When my daughter came, I told work that I’d be out for a year. I felt that I needed the time to recuperate, to let out that breath I’d been holding since 2020. But when the time came to return after mat leave, I still felt the cumulative stress and exhaustion of the past few years weighing me down. (And let’s be honest: staying home with an infant and a 4-year old isn’t exactly a relaxing vacation to recharge my batteries). So when there was no part-time option (which feels almost impossible to find in efficiency-driven corporate America), I had a lot of thinking to do. Chief among my fears is that I’d be giving up a great job that I’d worked hard for years to obtain, flushing all my previous efforts and sacrifices down the drain, and dooming my resume to be automatically tossed in the “reject” pile if/when I wanted to return to work because there would be a gap in my employment history. Not to mention that this route would be going against everything I was raised to do. But the alternative would be to take another deep breath on top of the one I was already holding and plunge back into the chaos for an undefined amount of time. So I took stock of our mental, emotional, professional, and financial situation and mustered the courage to walk away from that steady career with the consistent income that I’d been taught to prize. It felt so wrong and so right at the same time.

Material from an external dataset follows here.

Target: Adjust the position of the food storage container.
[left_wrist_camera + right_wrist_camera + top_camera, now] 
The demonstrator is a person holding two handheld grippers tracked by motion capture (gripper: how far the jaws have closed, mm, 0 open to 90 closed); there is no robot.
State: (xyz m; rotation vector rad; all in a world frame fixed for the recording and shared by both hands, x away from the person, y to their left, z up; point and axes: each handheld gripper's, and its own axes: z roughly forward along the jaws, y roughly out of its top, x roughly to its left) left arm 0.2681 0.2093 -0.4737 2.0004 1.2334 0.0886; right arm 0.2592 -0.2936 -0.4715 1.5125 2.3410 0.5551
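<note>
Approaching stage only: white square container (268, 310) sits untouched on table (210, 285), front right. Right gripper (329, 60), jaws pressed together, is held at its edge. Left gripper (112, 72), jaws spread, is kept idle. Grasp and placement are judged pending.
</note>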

Does this story have a happy ending? I don’t know – perhaps there is no ending. I will say that I feel so immensely lucky and privileged to even have this option to become a “full-time parent,” and I don’t take it for granted. Instead, I will take it for all it’s worth and use the newfound freedom to become a kinder, calmer, more mindful person. I am grateful that I will be able to watch my kids grow without always rushing to be somewhere else, mentally or physically. Perhaps it’s not variety that is the spice of life, but surprise. Not being able to predict the future keeps us coming back for more, waking up every day curious about what it will hold. For now, I can tell you that it contains a lot of diapers, babbling, messes, and jigsaw puzzles (for the 4-year old), and sometimes the decision to trade corporate America for our crazy kiddos feels like the easiest one ever.